The death of Eric, Lord Avebury, on 14th February, at the age of 87, ended the direct link with a remarkable moment in political history. Eric, even though he had been "Avebury" for forty-five years was always better known, particularly by Liberals, as "Lubbock."

From time to time, by demonstrating vividly the public mood, by-elections have had a political importance well beyond their immediate notoriety. The Newport by-election of October 1922 brought down the Coalition government and precipitated an immediate general election; the East Fulham by-election of October 1933 saw a Labour gain on a huge swing and is often put forward as demonstrating a pacific mood amongst the voters and thus delaying rearmament; the Oxford and Bridgwater by-elections of October and November 1938 respectively, soon after the Munich settlement, in which opposition to Neville Chamberlain's Conservative government coalesced around "Progressive Independent" candidates who achieved significant increases in the anti-government vote, suggesting that the electorate was disillusioned with appeasement. Individual by-elections post-Orpington did not have the same immediate effect but Dick Taverne's March 1973 victory in Lincoln as "Democratic Labour" indicated the latent support for the political position taken up a decade later by the SDP, just as the by-elections in Warrington, Crosby and Glasgow Hillhead breathed life into that latter cause, albeit only temporarily.

Orpington, on 14th March 1962, was a remarkable and highly influential by-election.
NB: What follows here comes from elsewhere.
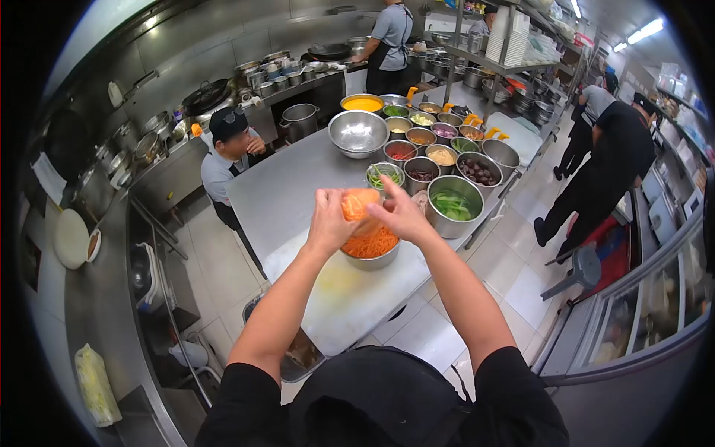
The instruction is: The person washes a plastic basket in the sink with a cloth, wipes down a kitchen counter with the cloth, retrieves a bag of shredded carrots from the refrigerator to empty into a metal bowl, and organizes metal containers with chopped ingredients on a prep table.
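My left hand (332,223) is closed round an orange lump (360,203), which looks like carrot; its exact form is unclear. Close by on the right, my right hand (412,216) has its fingers apart, the thumb at the lump's edge. Whether that thumb touches it I cannot tell. Both hands are raised above a metal bowl (376,262) filled with shredded carrot (370,244). This bowl stands on a white cutting board (335,305), and the hands hide its far side.
Beyond my hands stand a shiny metal bowl (358,132), a pot of green slices (453,205), dark round food (479,171) and several other filled containers. A person (231,160) is at the table's left side; others stand farther off. A grey stool (577,268) is at right.
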Available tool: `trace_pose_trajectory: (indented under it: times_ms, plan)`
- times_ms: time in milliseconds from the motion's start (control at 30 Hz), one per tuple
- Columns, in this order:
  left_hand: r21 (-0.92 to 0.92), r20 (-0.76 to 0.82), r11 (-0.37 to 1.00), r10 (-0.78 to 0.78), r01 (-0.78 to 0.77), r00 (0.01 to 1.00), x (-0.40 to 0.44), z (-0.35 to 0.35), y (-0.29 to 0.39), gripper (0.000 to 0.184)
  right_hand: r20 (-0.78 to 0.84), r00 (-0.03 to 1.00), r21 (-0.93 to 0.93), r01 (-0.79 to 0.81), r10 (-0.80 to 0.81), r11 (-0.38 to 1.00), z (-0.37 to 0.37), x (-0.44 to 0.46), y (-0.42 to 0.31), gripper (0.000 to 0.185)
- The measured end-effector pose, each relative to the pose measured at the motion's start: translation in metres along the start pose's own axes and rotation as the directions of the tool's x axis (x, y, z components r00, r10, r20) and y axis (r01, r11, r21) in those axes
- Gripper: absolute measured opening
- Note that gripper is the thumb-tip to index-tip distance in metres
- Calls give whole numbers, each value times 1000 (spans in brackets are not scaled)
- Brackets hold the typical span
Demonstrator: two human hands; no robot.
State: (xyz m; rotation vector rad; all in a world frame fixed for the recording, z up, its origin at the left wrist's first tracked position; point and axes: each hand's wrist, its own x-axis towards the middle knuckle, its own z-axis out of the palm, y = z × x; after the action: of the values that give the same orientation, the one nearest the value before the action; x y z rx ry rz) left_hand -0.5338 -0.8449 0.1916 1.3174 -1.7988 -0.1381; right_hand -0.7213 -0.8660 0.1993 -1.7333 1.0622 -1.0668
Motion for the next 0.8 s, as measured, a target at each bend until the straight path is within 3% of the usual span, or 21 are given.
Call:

It was a contributory cause of Harold MacMillan's "night of the long knives" four months later when he sacked seven members of his Cabinet. There were a number of reasons for its contemporary impact. First, was the scale of the switch of votes - the Liberals went from third place and 21% at the previous general election in 1959, to first place and 53% at the by-election. Second, it was the Liberals, a party with just six MPs at the time, who won, rather than Labour, the official opposition. (Labour in fact lost 10% of its 1959 vote). Third, Orpington was a solid and traditional Tory fief which that party believed it could regard as a seat it would never lose and whose electors could therefore be permanently relied upon to send whichever candidate the party chose. This attitude proved fatal at the by-election.

The embedded traditionalism of the constituency was epitomised by its long-serving Member Sir Waldron Smithers, a typical "Knight of the shires", who represented Orpington from 1924 until his death in 1954, in effect following his father who had been the MP from 1918-22. On Sir Waldron's death in 1955 a local lawyer, Donald Sumner, was easily returned at the by-election (with no Liberal candidate). Sumner sat until October 1961 when he was appointed a County Court Judge. Fatally, the Conservatives left the seat vacant for four months - a decision exploited by the Liberal party who declared it as a typically arrogant decision from a party which believed it owned the seat.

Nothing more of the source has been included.